On 11 Jul 2017, at 12:19, Victor Stinner <victor.stinner@gmail.com> wrote:
Hi,
This is the first draft of a big (?) project to prepare CPython to be able to "modernize" its implementation. Proposed changes should allow to make CPython more efficient in the future. The optimizations themself are out of the scope of the PEP, but some examples are listed to explain why these changes are needed.
I’m not sure if hiding implementation details will help a lot w.r.t. making CPython more efficient, but cleaning up the public API would avoid accidentally depending on non-public information (and is sound engineering anyway). That said, a lot of care should be taken to avoid breaking existing extensions as the ease of writing extensions is one of the strong points of CPython.
Plan made of multiple small steps =================================
Step 1: split Include/ into subdirectories ------------------------------------------
Split the ``Include/`` directory of CPython:
* ``python`` API: ``Include/Python.h`` remains the default C API * ``core`` API: ``Include/core/Python.h`` is a new C API designed for building Python * ``stable`` API: ``Include/stable/Python.h`` is the stable ABI
Looks good in principle. It is currently too easy to accidentally add to the stable ABI by forgetting to add ‘#if’ guards around a non-stable API.
Expect declarations to be duplicated on purpose: ``#include`` should be not used to include files from a different API to prevent mistakes. In the past, too many functions were exposed *by mistake*, especially symbols exported to the stable ABI by mistake.
Not sure about this, shouldn’t it be possible to have ``python`` include ``core`` and ``core`` include ``stable``? This would avoid having to update multiple header files when adding new definitions.
At this point, ``Include/Python.h`` is not changed at all: zero risk of backward incompatibility.
The ``core`` API is the most complete API exposing *all* implementation details and use macros for best performances.

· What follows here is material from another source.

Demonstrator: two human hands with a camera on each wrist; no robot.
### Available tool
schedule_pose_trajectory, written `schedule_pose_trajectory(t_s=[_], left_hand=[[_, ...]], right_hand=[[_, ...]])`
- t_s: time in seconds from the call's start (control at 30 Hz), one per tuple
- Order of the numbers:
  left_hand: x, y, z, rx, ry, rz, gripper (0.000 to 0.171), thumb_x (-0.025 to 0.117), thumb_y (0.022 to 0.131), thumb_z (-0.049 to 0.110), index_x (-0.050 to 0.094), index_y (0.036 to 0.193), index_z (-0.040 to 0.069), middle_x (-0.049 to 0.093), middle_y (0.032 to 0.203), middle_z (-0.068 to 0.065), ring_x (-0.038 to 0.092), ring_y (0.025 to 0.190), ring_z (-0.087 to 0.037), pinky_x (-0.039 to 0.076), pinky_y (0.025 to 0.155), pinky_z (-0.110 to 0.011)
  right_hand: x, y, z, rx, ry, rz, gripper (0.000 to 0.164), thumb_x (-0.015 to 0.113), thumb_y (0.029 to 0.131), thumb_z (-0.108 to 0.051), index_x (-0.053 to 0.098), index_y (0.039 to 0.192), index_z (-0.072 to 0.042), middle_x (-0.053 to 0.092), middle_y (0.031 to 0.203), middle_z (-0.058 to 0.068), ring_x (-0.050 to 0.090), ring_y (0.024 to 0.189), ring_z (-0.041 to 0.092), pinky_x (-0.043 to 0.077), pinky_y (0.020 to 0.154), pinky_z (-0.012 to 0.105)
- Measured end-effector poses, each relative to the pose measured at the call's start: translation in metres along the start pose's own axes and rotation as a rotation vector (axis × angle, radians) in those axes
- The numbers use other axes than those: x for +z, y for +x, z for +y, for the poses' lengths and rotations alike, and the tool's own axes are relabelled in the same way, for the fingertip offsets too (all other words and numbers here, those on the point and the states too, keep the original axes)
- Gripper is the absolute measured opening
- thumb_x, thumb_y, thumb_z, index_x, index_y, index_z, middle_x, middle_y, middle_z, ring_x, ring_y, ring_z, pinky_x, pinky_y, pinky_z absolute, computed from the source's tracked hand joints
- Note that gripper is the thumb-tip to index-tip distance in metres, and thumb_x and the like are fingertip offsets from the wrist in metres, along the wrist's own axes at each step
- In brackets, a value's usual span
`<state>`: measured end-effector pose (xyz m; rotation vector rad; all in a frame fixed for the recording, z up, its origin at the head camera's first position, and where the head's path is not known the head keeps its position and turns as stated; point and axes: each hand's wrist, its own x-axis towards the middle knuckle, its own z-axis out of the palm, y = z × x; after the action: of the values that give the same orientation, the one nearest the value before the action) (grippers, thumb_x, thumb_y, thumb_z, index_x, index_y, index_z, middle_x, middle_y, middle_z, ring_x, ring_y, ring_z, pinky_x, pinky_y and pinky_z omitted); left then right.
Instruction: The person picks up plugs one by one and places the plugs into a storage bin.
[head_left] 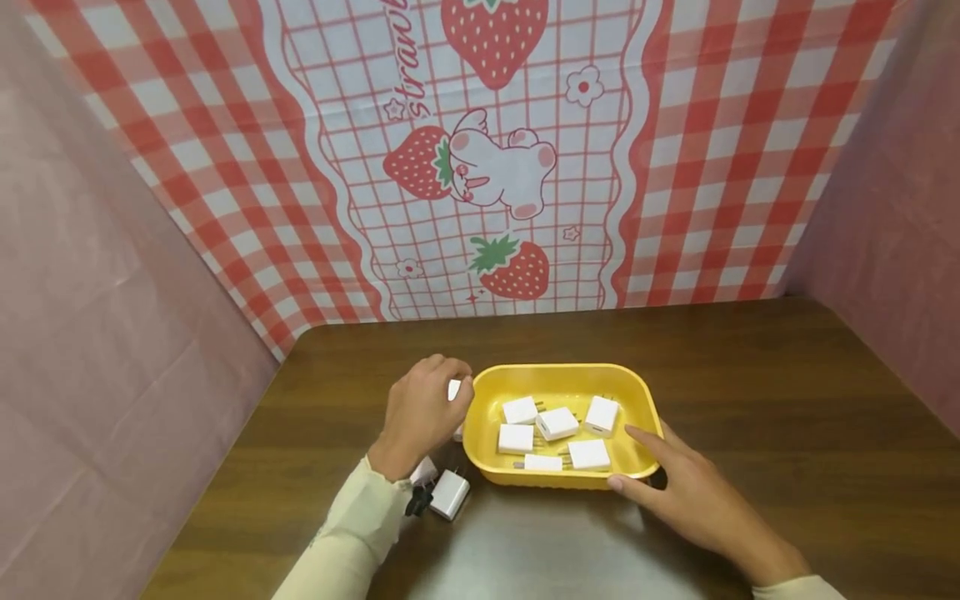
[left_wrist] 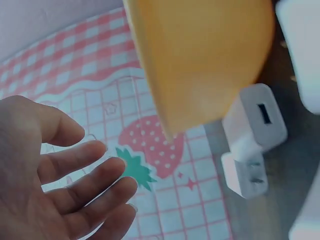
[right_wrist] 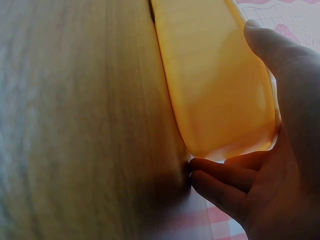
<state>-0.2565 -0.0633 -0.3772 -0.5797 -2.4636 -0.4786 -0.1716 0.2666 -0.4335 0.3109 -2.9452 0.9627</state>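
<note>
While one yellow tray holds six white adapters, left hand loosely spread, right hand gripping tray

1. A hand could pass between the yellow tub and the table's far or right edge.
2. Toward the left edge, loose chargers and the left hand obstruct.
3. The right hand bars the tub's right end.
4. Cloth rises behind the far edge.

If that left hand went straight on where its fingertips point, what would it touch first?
The left hand would probably meet a white charger beside the yellow tub; depth is unclear, so the tub could come first.
</note>
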Motion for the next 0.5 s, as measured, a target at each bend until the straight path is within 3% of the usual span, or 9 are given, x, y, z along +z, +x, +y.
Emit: schedule_pose_trajectory(t_s=[0.27, 0.5], left_hand=[[0.003, -0.008, -0.011, -0.049, 0.057, -0.114, 0.018, 0.064, 0.089, 0.024, 0.078, 0.097, 0.015, 0.069, 0.088, 0.000, 0.066, 0.078, -0.020, 0.052, 0.060, -0.039], [0.006, -0.015, -0.021, -0.019, 0.115, -0.238, 0.020, 0.069, 0.086, 0.015, 0.077, 0.103, 0.012, 0.070, 0.094, -0.003, 0.066, 0.086, -0.023, 0.054, 0.064, -0.042]], right_hand=[[0.000, 0.000, 0.001, -0.015, -0.010, 0.012, 0.088, 0.062, 0.085, -0.069, 0.050, 0.146, -0.007, 0.026, 0.157, 0.031, 0.041, 0.133, 0.051, 0.038, 0.097, 0.067], [0.001, 0.001, -0.001, -0.013, -0.004, 0.013, 0.089, 0.063, 0.084, -0.070, 0.050, 0.146, -0.006, 0.027, 0.156, 0.031, 0.041, 0.133, 0.051, 0.038, 0.097, 0.067]])
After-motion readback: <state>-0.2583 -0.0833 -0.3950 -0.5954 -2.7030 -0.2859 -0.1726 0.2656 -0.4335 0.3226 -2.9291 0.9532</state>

XXX should we abandon the stable ABI? Never really used by anyone.
Assuming that’s true, has anyone looked into why it is barely used? If I’d have to guess its due to inertia.
Step 3: first pass of implementation detail removal ---------------------------------------------------
Modify the ``python`` API:
* Add a new ``API`` subdirectory in the Python source code which will "implement" the Python C API * Replace macros with functions. The implementation of new functions will be written in the ``API/`` directory. For example, Py_INCREF() becomes the function ``void Py_INCREF(PyObject *op)`` and its implementation will be written in the ``API`` directory.
In this particular case (Py_INCREF/DECREF) making them functions isn’t really useful and is likely to be harmful for performance. It is not useful because these macros manipulate state in a struct that must be public because that struct is included into the structs for custom objects (PyObject_HEAD). Having them as macro’s also doesn’t preclude moving to indirect reference counts. Moving to anything that isn’t reference counts likely needs changes to the API (but not necessarily, see PyPy’s cpext).
* Slowly remove more and more implementation details from this API.
Modifications of these API should be driven by tests of popular third party packages like:
* Django with database drivers * numpy * scipy * Pillow * lxml * etc.
Compilation errors on these extensions are expected. This step should help to draw a line for the backward incompatible change.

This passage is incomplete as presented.